Forty nine “clusters” were shown to contain the group of genes necessary to produce an antimicrobial peptide. The bacteria which possess the codes for bacteriocin production are considered potential producers of antimicrobials. These species of bacteria were shown to come from a wide variety of unrelated habitats, such as mammalian intestines, soil, skin, dairy produce, and even deep-sea hydrothermal vents, demonstrating just how universally important bacteriocin production is for bacterial survival.
Moving Forward
It remains to be proven via laboratory experiments if these new peptides are indeed functional, and if so, how potent and wide-ranging these bacteriocins are. Thanks to the volume of genetic information we have acquired, we now have clues regarding the nature of the peptide. Previously published research has established that certain codes are common to groups of bacteriocins, and have been shown to play an important role in the biological activity of the peptide. With this pre-established information, we can begin research on how our 49 potential peptides might function, and determine just how novel these bacteriocins are.

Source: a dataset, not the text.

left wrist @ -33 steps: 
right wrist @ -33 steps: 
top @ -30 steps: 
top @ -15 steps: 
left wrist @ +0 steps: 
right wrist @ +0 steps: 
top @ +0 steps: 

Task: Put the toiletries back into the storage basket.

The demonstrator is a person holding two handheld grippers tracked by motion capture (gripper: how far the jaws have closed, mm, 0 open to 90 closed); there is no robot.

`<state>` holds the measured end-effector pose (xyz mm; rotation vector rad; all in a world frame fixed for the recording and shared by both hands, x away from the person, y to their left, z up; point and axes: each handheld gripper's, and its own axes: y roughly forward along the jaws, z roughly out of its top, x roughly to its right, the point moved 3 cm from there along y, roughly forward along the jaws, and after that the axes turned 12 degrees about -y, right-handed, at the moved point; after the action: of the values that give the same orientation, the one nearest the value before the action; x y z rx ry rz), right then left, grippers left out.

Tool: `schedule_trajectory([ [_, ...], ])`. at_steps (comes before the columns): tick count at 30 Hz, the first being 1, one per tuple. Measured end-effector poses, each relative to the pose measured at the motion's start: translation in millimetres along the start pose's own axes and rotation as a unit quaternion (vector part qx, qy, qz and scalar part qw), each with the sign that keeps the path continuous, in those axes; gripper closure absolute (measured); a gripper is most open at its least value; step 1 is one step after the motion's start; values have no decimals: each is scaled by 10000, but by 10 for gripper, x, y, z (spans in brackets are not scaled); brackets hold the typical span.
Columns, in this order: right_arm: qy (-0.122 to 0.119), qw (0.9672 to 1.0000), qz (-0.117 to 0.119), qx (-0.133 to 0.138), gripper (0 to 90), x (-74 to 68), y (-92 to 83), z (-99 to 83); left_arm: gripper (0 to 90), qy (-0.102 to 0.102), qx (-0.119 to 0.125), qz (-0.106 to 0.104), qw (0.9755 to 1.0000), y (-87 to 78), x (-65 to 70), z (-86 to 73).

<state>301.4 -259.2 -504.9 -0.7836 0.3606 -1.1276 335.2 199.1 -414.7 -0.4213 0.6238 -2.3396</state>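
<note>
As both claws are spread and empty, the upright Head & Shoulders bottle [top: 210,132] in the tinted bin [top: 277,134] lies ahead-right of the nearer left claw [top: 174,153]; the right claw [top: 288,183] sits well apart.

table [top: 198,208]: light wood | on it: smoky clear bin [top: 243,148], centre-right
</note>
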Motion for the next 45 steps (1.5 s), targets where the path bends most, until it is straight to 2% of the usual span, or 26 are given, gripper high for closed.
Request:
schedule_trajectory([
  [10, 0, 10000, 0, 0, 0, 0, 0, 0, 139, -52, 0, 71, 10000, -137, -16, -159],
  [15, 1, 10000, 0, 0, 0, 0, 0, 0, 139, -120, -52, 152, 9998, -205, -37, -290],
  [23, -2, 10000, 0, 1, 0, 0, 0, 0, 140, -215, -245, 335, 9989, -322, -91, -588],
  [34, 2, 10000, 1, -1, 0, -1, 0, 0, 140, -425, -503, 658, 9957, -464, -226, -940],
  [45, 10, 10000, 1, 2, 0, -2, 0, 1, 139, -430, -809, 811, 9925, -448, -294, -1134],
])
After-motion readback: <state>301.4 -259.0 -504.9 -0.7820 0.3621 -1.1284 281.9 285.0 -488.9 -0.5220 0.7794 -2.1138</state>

Considering that it takes at least 10 years of trials before a new drug can reach the market, the time to make novel drug discoveries is now. Here, I have described our attempts to discover next-generation antibiotics, novel antimicrobials produced by bacteria, using high-throughput robotic screening and genetics. Bacteriocin-producers discovered by our high-throughput and genetic screening are currently in the next phase of analysis. The age of the superbug is fast-approaching and our arsenal of drugs is diminishing. The race is on.
Alan Marsh is a third year PhD student under the supervision of Dr Paul Cotter and Prof Paul Ross, whom he would like to acknowledge for their support. Alan is funded by the Alimentary Pharmabiotic Centre, a research division of the Science Foundation Ireland (SFI).